Das liegt dem MKII ohnehin besser als die Schleichfahrt im Pulk, selbst wenn er dabei bisweilen verführerisch sein Heck kommen lässt und mit dem Hintern wackelt wie Pippa Middleton bei der Hochzeit ihrer Schwester Kate. Nicht umsonst steckt unter der Haube ein 3,8 Liter großer Sechszylinder mit 220 PS. Wer dem ordentlich die Sporen gibt, der merkt schnell, dass der MKII nicht nur ein elegantes, sondern auch ein ausgesprochen engagiertes Auto ist. Immerhin hat der MKII sein Vier-Augen-Gesicht damals in rund neun Sekunden auf Tempo 100 katapultiert und als schnellste Limousine ihrer Zeit der versammelten Konkurrenz nur die schicke Kehrseite gezeigt. Denn wo er mühelos auf 200 Sachen kam, war für einen BMW 502 oder einen Mercedes 220 Sb bei etwa 170 Schluss.

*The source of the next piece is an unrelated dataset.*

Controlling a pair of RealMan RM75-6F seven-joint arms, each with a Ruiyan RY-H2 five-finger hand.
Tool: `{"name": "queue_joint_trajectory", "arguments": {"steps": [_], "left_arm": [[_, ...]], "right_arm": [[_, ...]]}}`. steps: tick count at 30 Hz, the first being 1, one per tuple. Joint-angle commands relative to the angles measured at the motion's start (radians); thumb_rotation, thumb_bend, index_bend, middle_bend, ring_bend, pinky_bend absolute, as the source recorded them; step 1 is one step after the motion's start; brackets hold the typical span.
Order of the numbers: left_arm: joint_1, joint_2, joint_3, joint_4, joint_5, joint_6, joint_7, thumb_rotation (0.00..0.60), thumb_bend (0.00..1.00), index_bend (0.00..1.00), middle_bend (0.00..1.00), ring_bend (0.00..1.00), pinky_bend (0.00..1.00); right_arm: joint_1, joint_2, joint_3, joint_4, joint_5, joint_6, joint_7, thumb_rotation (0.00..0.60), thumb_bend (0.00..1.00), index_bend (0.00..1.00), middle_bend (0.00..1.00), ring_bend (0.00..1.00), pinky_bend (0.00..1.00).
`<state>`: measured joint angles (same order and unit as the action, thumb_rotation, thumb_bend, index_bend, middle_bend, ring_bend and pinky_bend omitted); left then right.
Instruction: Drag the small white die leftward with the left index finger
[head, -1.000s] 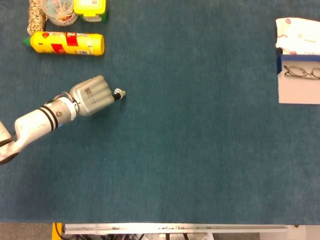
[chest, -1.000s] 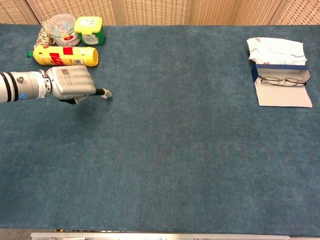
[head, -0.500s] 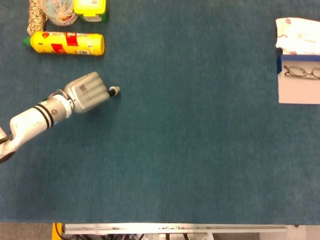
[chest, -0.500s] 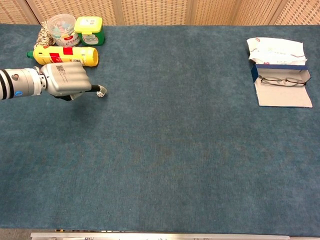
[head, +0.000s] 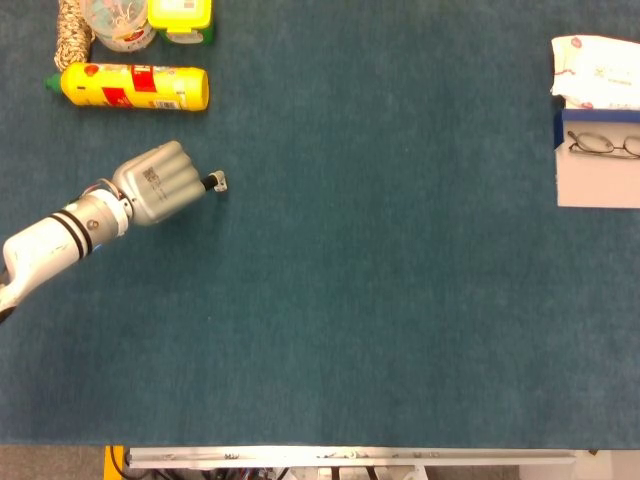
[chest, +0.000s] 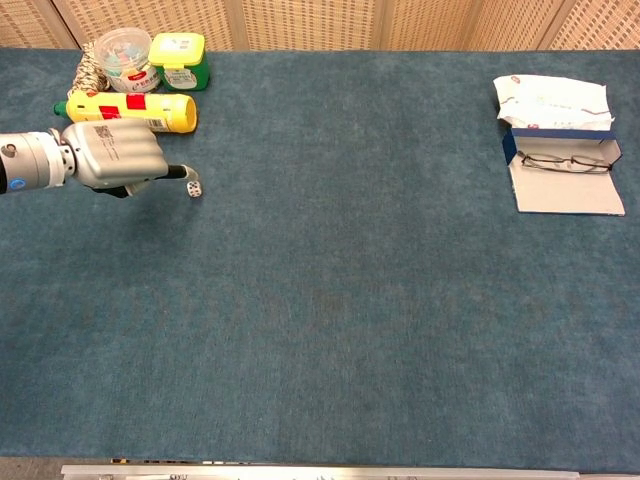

Wenn auch nicht mehr ganz so lichterloh – aber dieses Feuer brennt noch heute. Da kann die Zeitkontrolle noch so knapp sein: Hier und da ein schnelles Überholmanöver, die Verkehrsregeln etwas großzügiger ausgelegt (wozu hat man schließlich einen Meilen-Tacho) und die letzte Kurve im Drift – rums, schon hat man den Stempel der Zeitkontrolle pünktlich auf die Sekunde im Roadbook. Und dass man am Ziel der offiziellen Zeitnahme ein paar Minuten abgenommen hat, versteht sich von selbst: Arrive in Style, lautet das Motto und wer stilvoll aussteigen will, der sollte dabei keinen gehetzten Eindruck machen.
Sechs Stunden nach dem Start ist der Gipfelsturm vorbei, das letzte Auto hat das Ziel erreicht und bis auf das Knistern der heißen Maschinen kehrt so langsam wieder Ruhe ein im Montafon. Zumindest für ein paar Stunden. Schließlich machen sie die ersten schon wieder Gedanken über die Startaufstellung für den zweiten Tag.